### DIRECTIONS FOR THIS TASK
Only the pictures should be dropped; every line of the data must come back exactly as written.

##### RECORDED INFORMATION #####

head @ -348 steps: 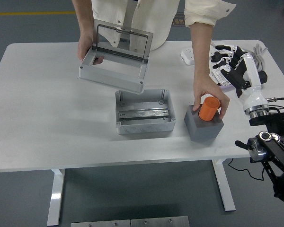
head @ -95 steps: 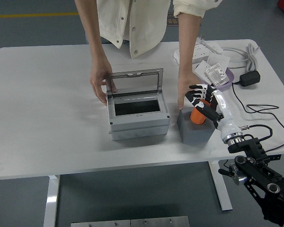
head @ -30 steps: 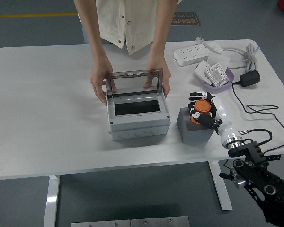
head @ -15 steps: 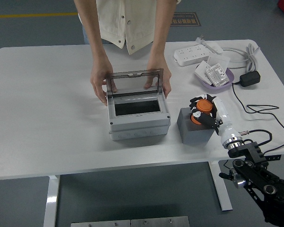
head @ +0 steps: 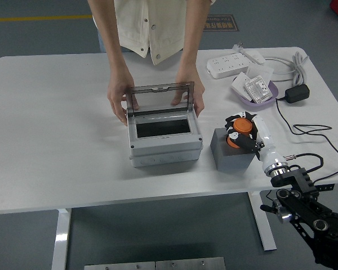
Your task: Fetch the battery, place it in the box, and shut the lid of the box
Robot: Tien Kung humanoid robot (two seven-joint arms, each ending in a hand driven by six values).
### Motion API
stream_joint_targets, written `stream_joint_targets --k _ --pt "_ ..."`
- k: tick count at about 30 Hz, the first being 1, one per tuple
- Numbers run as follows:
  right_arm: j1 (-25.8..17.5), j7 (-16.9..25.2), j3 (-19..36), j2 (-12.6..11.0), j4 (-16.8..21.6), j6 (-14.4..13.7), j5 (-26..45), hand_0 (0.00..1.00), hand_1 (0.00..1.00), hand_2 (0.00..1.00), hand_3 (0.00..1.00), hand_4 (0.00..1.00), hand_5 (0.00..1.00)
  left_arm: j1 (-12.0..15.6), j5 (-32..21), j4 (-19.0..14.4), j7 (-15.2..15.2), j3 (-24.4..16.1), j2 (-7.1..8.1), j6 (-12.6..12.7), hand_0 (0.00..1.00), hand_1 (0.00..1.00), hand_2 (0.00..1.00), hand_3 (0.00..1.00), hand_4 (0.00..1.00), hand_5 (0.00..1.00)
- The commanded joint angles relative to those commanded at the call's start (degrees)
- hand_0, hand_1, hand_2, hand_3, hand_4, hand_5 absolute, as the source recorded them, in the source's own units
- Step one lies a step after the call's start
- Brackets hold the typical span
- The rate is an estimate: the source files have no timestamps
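An orange cylindrical battery (head: 241, 127) is gripped in my right hand (head: 240, 130), lifted just above the dark grey block (head: 232, 151) it stood in. The grey box (head: 164, 137) sits left of the block with its clear lid (head: 159, 97) standing upright and open. A person at the far side holds the lid's two edges, one hand (head: 119, 99) on the left and the other hand (head: 187, 93) on the right. My left arm is out of sight.
A white power strip (head: 234, 59), a purple tray of small packets (head: 257, 90) and a black adapter (head: 297, 93) with cables lie at the back right. Bare table (head: 50, 112) spreads left of the box.
My right hand has raised the battery slightly off the block and drawn it a little back. The person's hands and the lid stay put.
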Motion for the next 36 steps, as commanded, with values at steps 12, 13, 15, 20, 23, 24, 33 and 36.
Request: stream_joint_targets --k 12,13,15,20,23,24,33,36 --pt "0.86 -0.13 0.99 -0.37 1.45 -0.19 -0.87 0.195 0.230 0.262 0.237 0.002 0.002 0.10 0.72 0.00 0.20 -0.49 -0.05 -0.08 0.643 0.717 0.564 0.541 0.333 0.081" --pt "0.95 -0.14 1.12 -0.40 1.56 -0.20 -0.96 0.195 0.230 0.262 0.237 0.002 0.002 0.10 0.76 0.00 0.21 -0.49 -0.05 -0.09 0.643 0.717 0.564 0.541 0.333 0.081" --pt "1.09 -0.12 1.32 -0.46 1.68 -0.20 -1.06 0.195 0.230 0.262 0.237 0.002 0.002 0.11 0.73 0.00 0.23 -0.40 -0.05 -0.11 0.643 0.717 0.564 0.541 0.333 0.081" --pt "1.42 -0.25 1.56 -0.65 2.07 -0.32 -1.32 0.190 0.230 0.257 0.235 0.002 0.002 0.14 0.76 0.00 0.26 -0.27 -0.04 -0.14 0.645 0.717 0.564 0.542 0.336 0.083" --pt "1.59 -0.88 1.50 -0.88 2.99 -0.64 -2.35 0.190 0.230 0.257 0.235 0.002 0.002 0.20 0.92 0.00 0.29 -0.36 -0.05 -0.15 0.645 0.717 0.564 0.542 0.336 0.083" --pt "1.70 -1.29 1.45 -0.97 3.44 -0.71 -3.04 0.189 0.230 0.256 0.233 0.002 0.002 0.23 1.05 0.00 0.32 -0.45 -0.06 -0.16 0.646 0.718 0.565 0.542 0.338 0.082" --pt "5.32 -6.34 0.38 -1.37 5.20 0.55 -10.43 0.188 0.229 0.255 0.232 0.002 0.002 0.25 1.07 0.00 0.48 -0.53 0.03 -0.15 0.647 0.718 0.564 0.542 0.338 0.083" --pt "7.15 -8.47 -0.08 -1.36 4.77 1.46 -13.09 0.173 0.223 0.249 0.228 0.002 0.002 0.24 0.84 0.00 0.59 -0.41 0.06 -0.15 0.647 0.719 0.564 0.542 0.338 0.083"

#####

### WRITTEN SOLUTION
head @ -348 steps: 
head @ -95 steps: 
head @ -30 steps: 
head @ -15 steps: 
head @ +0 steps: 
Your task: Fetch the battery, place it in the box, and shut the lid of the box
Robot: Tien Kung humanoid robot (two seven-joint arms, each ending in a hand driven by six values).
### Motion API
stream_joint_targets, written `stream_joint_targets --k _ --pt "_ ..."`
- k: tick count at about 30 Hz, the first being 1, one per tuple
- Numbers run as follows:
  right_arm: j1 (-25.8..17.5), j7 (-16.9..25.2), j3 (-19..36), j2 (-12.6..11.0), j4 (-16.8..21.6), j6 (-14.4..13.7), j5 (-26..45), hand_0 (0.00..1.00), hand_1 (0.00..1.00), hand_2 (0.00..1.00), hand_3 (0.00..1.00), hand_4 (0.00..1.00), hand_5 (0.00..1.00)
  left_arm: j1 (-12.0..15.6), j5 (-32..21), j4 (-19.0..14.4), j7 (-15.2..15.2), j3 (-24.4..16.1), j2 (-7.1..8.1), j6 (-12.6..12.7), hand_0 (0.00..1.00), hand_1 (0.00..1.00), hand_2 (0.00..1.00), hand_3 (0.00..1.00), hand_4 (0.00..1.00), hand_5 (0.00..1.00)
- The commanded joint angles relative to those commanded at the call's start (degrees)
- hand_0, hand_1, hand_2, hand_3, hand_4, hand_5 absolute, as the source recorded them, in the source's own units
- Step one lies a step after the call's start
- Brackets hold the typical span
- The rate is an estimate: the source files have no timestamps
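An orange cylindrical battery (head: 241, 127) is gripped in my right hand (head: 240, 130), lifted just above the dark grey block (head: 232, 151) it stood in. The grey box (head: 164, 137) sits left of the block with its clear lid (head: 159, 97) standing upright and open. A person at the far side holds the lid's two edges, one hand (head: 119, 99) on the left and the other hand (head: 187, 93) on the right. My left arm is out of sight.
A white power strip (head: 234, 59), a purple tray of small packets (head: 257, 90) and a black adapter (head: 297, 93) with cables lie at the back right. Bare table (head: 50, 112) spreads left of the box.
My right hand has raised the battery slightly off the block and drawn it a little back. The person's hands and the lid stay put.
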Motion for the next 36 steps, as commanded, with values at steps 12, 13, 15, 20, 23, 24, 33 and 36.
Request: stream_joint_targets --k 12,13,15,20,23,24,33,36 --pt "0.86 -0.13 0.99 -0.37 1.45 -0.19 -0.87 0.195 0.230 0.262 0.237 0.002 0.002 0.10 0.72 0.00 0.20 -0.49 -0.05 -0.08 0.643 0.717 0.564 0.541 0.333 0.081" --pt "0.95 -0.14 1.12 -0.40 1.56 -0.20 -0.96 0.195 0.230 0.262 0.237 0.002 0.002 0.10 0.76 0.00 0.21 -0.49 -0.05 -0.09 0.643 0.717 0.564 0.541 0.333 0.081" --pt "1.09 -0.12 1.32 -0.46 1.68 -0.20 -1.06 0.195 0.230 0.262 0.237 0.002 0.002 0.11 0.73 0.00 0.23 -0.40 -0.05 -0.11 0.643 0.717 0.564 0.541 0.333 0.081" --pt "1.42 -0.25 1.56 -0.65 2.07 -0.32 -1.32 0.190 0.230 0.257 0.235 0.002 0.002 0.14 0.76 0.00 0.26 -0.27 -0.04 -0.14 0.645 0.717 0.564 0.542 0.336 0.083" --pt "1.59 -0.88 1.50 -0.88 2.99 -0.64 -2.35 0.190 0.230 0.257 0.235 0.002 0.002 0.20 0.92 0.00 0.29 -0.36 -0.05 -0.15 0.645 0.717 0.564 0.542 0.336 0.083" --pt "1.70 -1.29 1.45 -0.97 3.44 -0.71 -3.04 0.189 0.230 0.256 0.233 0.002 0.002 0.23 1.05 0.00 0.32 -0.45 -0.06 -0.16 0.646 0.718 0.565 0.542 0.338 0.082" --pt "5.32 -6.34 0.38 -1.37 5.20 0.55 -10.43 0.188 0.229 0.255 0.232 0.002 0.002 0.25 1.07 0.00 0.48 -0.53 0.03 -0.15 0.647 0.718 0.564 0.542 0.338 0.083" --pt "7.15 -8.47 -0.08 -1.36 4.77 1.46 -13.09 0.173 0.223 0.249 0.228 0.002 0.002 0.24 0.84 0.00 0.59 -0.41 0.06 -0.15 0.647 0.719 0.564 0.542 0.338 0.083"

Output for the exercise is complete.